Around them, the little outdoor market bustled with lights and shouts. People milled about, clumping near the electric heaters that glowed along the street. The open-air eatery had enough customers packed around that Courtney felt toasty even as she saw her breath float. In a Midwest town closed off to everything foreign—literally—it wasn’t often she got to be a minority in a crowd. She found she liked it.
“You hang out in Chinatown a lot?” she asked.
“Yeah, actually. A good buddy of mine’s from this area. Met him my second day on the job, and he’s kind of stuck around since.”
“You work with him?” Courtney gave up and stabbed the ball of dough. Jasper tried to hide his smirk, but she caught it.
“Not exactly,” he said. “I mean, he’s not on the force. He started out as a handy street source for a couple of cases. Just seems to be around the right places at the right times. Before I knew it, I was consulting him so much he turned into a confidant.”
Courtney held up her skewered dumpling like a kabob. “So did you consult him about me?”
Jasper cleared his throat. It was so easy to make him blush. “I mean, yeah, a little bit. I mentioned potentially asking a witness out. He knows you, actually. Gave me the thumbs-up.”
“Knows me?”
“He comes into your shop sometimes. His name’s Oliver.”
Courtney blinked. “Small town. I ran into him the other day. He was upset he wasn’t there during the holdup.”
“Really? I never took him for a thrill seeker.”
“I don’t think that was it. He seemed to think he could have done something. Stopped the shooting, saved Max or me or something.”
“Oliver? Like, hundred-pound, five-foot-four Oliver?”
“I thought it was weird, too, but he seemed genuinely upset about—” She sputtered when the wind blew her hair straight into the chopsticks she was lifting to her mouth. Laughing, she untangled the loose copper strands. “This is why I keep dropping everything! Someday I’m
going to chop this lion’s mane off.”
“Don’t do that,” Jasper protested. “Your hair is why I first noticed you.”
“I would’ve hoped you noticed me because I was your lead witness.” Courtney sighed, tugging her unruly hair into a quick side braid out of the wind. “Every man in my life has told me what to do with my hair.”
“Well, maybe they know what they’re talking about.” At her frown, Jasper smiled and leaned forward, catching a stray lock that didn’t make it into her braid. He tucked it behind her ear. “Don’t cut it. It’s worth the trouble.”
“To who?” She fired back, but his eyes had moved to her forehead, a frown deepening over his own brow.
“Your scar still looks nasty. You’d think it’d have faded by now.”
“Thanks. What every girl wants to hear.”
“I meant, how’s your head feeling? Is it really feeling better, or should we take you in?”
“Take me in?” She laughed to shake off the discomfort from his earlier comment. “You make it sound like an arrest.”
“To the doctor,” he clarified. He’d gotten used to her teasing him enough to stop blustering every other time. “I’m worried about your headaches.”
“They’re pretty much gone.”
“You were complaining about one the other day.”
“I didn’t complain. You asked me about it, and I told you I had a little one. Just a little one.”
“They should be gone by now. Maybe you should get your head checked out again.”
“Fine, I’ll ask Dina to take a look at me. Happy?”
“Never happy if you’re feeling bad.”
“I’m not feeling bad.” She forced a smile. “All the other symptoms are gone. I’m feeling like my normal self again.”

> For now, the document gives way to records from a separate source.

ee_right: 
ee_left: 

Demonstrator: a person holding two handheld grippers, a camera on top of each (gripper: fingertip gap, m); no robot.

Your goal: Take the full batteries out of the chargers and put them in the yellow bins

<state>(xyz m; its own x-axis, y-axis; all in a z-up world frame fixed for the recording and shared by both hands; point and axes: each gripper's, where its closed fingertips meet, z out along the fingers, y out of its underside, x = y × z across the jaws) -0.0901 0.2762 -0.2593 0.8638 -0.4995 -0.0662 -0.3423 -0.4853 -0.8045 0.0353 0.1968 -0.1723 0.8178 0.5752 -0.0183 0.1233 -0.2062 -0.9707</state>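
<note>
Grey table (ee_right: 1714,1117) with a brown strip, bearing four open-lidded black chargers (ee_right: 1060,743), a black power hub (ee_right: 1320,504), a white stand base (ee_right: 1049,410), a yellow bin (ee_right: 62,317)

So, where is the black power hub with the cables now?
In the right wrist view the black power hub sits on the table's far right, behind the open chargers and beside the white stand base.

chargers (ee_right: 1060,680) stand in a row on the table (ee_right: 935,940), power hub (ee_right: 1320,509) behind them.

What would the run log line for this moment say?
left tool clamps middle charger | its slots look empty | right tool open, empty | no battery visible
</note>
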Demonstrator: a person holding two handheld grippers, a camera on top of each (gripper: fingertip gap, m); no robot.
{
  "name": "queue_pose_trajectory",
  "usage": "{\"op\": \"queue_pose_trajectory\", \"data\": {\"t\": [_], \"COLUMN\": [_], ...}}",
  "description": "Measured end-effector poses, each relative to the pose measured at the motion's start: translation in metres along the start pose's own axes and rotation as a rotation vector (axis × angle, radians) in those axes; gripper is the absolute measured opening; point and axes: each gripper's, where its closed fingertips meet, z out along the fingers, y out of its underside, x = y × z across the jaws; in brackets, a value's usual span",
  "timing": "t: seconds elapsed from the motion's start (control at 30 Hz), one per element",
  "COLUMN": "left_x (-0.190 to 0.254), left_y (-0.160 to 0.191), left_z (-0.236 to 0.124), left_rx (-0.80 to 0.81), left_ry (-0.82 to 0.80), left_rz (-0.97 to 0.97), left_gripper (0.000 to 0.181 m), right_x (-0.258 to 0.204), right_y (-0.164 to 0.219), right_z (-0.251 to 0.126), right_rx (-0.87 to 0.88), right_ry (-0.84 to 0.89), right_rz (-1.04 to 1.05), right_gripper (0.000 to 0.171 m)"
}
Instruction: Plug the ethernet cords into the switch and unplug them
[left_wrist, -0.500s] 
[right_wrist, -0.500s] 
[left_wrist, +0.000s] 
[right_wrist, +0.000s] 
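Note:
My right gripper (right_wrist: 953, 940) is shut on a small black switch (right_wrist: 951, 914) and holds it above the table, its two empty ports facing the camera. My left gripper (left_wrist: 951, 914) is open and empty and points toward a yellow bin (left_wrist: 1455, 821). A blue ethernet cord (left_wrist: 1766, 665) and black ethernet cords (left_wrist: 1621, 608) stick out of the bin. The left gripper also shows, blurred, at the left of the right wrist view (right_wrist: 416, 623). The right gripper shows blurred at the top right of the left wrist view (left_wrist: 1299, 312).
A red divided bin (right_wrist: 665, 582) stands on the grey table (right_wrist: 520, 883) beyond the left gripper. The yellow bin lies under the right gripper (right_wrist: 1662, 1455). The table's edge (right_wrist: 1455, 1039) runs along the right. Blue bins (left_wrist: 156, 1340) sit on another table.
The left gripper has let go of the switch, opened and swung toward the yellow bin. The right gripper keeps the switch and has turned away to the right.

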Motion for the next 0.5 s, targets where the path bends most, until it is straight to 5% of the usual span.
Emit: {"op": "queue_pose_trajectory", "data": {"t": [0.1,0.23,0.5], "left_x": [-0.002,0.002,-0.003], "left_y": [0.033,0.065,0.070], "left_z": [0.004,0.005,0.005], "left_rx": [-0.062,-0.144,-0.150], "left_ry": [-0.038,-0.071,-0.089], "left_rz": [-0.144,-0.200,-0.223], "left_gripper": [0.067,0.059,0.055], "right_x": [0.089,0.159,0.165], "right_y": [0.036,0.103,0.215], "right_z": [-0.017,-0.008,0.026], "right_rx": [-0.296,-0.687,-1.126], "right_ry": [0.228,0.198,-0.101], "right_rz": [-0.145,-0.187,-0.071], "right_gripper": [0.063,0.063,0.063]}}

“Really? All the other symptoms? I thought you were still having trouble sleeping.”
She hesitated, a certain melody echoing in her head. She hadn’t heard it for a few days. If it was part of the concussion, maybe it had finally gone.
“I’m sleeping fine now,” she lied. “Anyway, enough about me. How’s your case-cracking coming along? Any luck finding the whistling shooter? Still think he’s connected with that crime syndicate?”